You Won't Know What You Don't Know Unless You Listen to Diverse Voices
Have you ever shouted a warning to an actor in a movie when they’re about to fall unsuspectingly into a trap? The velociraptor hiding in the bushes. A bomb’s red LED clock counting down the seconds. A steel-jawed bear trap waiting to clamp down on an unwary hiker. We cringe in our seats watching a character fall into a preventable predicament -- even if it is fictional.
So, how do we warn people in real life? And what if the person about to fall victim is us? It happens to good leaders every day. Perhaps not as dramatically as that proverbial anvil falling on our head, but still with dire consequences to our personal and professional lives.
Yet, the truth is, we don’t see the trap. We miss the clues. We’re too busy to seek advice or we simply ignore someone telling us, “Hey wait. Watch out!” In short, we don’t know what we don’t know. That’s the story of all too many otherwise competent leaders, strong work teams and thriving companies that plummet, like Wile E. Coyote, right off the towering cliff.
Seeing unseen danger.
How can we protect ourselves against these unseen dangers? The first step is to acknowledge that we don’t know what we don’t know. Then, take steps to surround ourselves with people who bring a fresh, unique perspective. They’re the ones more likely to see the trap we’re about to walk into, and who are willing to sound the alarm -- if we let them.
Sure, good leaders understand their strengths and weaknesses. We know what we do well and then hire the best and brightest to bring their knowledge and expertise to the team. So, if we’re hiring a diversity of talent, ideas and experience why do we so often fail to listen -- or even ignore – those well-informed warnings?
As leaders our strength is being a generalist -- knowing a little about a lot and bringing together resources and talented folks. Yet, looking from our 30,000-foot vantage, leaders often mistake their talent for seeing everything with the mistaken notion that they understand everything. They take advice, process options and make decisions. It’s what they’re paid to do. But by owning the final “yes” in most decisions, executives often ignore those seemingly intrusive “maybes” or “how-abouts,” or the more emphatic warnings of “be careful” or “watch out.”
Senior executives can be blinded by a so-called decision bias. We laud leaders for being “decisive,” while we view leaders as weak if they take too much time to ask, to consider and, perhaps, “waste” time getting more information, insight and perspective. But running an organization is not like being a quiz show participant, rushing to hit the buzzer with the fastest answer. (In fact, it’s more like that TV game show where contestants get to ask for a “lifeline.”)
Finding out what you don’t know isn’t admitting you’re not smart or decisive. It’s a valued discipline that requires patience, depth and probing for ideas across your organization. Obviously, it shouldn’t be used as a tactic to avoid making decisions. In truth, it doesn’t have to take long at all. Once armed with the insghtful information, you can quickly make the smart decisions that have real meaning and impact for your organization, your people and your customers.
Surround yourself with diversity.
The old chestnut about “hiring people who are smarter than you,” is still good advice. You want and need people who are better at their jobs than you are.

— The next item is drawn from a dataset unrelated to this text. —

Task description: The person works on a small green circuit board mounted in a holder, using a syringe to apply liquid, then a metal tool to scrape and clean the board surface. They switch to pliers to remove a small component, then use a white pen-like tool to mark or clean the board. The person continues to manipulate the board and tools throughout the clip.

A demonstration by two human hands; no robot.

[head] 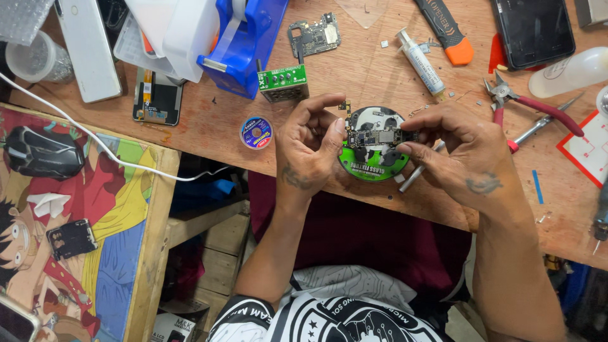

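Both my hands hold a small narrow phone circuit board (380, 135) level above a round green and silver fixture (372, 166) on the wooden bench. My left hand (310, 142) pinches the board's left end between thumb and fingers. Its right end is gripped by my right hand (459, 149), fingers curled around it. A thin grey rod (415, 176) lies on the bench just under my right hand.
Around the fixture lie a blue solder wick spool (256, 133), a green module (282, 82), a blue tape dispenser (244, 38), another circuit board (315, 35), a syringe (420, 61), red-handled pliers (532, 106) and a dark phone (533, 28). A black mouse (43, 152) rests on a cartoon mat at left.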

They can show you the pitfalls and sound those early alarm bells.
I’d add that good leaders need to surround themselves with a diversity of talent and ideas. And we need to define that diversity in the broadest possible terms. Unless we intentionally seek a broad and wide range of diverse perspectives, we can all fall victim to our own insular complacency. And that’s fatal.
Start with your own organization. Our mothers taught us to “look both ways” before crossing the street. I’d amend that to “look up and down” -- within your company. Those large employee meetings to launch new initiatives are great but try sitting down in the cafeteria with a couple of folks from accounting, or the loading dock. Seek out people who work with their hands as well as their brains. And next time you’re visiting a field operation, skip the management meeting and ask a service rep’ to take you on a customer call.
Diversity can also be found outside your company. Businesses may work with consultants to identify potential pitfalls. Corporate mentors, who coach up-and-coming talent, often provide insightful and vital feedback at critical decision points. In a healthy client/partner relationship, the trusted supplier can often fill this role because they know both the client’s business operation and key industry trends and challenges.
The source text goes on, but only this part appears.